Hay quien atribuye la situación actual a aquella amnistía, que propició la entrada en el país de muchos más inmigrantes por razones que aquí se llamarían "de reagrupamiento familiar". El argumento es endeble, porque la inmigración responde a la creación masiva de puestos de trabajo por las empresas norteamericanas. Pero, sea como fuere, Bush carece de la desenvoltura de Reagan, y el propio Partido Republicano, crecido desde entonces, no habría consentido una nueva legalización indiscriminada. Más aún: en el republicanismo se escuchan voces intransigentes, como la de Tom Tancredo, que exigen medidas radicales contra la inmigración ilegal. Algunas son absolutamente irrealizables, como la expulsión de todos los que se encuentren en esta situación, alrededor de doce millones de personas.
Así que el margen de maniobra que le quedaba a Bush era bastante reducido, por muy buena que fuera la posición de partida, que abría múltiples alianzas. Para que diera sus frutos, era necesario un liderazgo fuerte, capaz de sacar adelante al mismo tiempo medidas prácticas, como el cierre de la frontera con México, y otras de mayor complejidad, como los programas de acogida y la penalización de los ilegales que quieran salir de la clandestinidad.
El impulso no respondió a las expectativas. En cuanto a la primera medida, el cierre de fronteras, era algo sencillo, barato y con resultados inmediatos, pero tenía unas connotaciones simbólicas negativas (el cierre de Estados Unidos) que la Administración Bush no ha logrado vencer. Es absurdo: cualquier turista conoce por experiencia que las fronteras no terrestres de EEUU están cerradas con siete sellos. Aún mejor lo saben los empresarios, que agotan en cuestión de horas los cupos anuales de visados, absurdamente pequeños, destinados a cubrir puestos de trabajo altamente cualificados. Pues bien, la política de Bush no ha logrado romper con el símbolo, o síndrome, del Muro, que habría facilitado cualquier medida posterior. (Según el analista Charles Krauthammer, incluso habría hecho posible la "amnistía").

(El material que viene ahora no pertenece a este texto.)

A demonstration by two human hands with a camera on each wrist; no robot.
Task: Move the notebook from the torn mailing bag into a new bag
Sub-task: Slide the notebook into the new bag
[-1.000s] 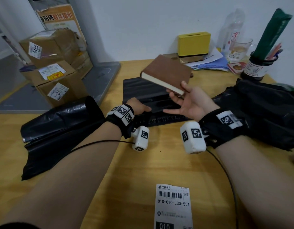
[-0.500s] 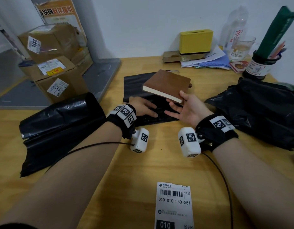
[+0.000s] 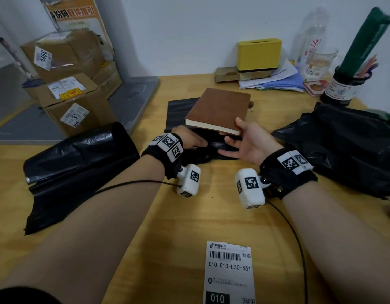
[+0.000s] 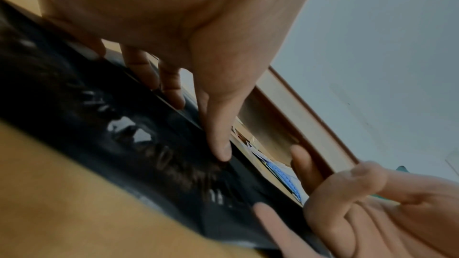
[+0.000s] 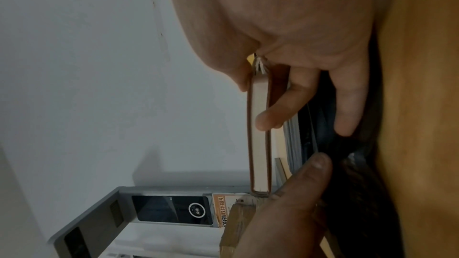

En cuanto a los programas de acogida y las penalizaciones, han sido medidas criticadas por lo contrario; así, se ha dicho que equivalen a una legalización encubierta o diferida. No es cierto, pero el liderazgo de Bush tampoco ha sido lo bastante consistente como para impulsar sus propuestas.
Ya se conoce el resultado: una ley mastodóntica y farragosa, alejada de la tradición del Estado limitado propia de la derecha norteamericana y a la que es hostil una gran parte de la clase política, en ambos partidos. Entre el miedo y la demagogia, la posición integradora de "Jorge" Bush ante la inmigración se ha venido abajo.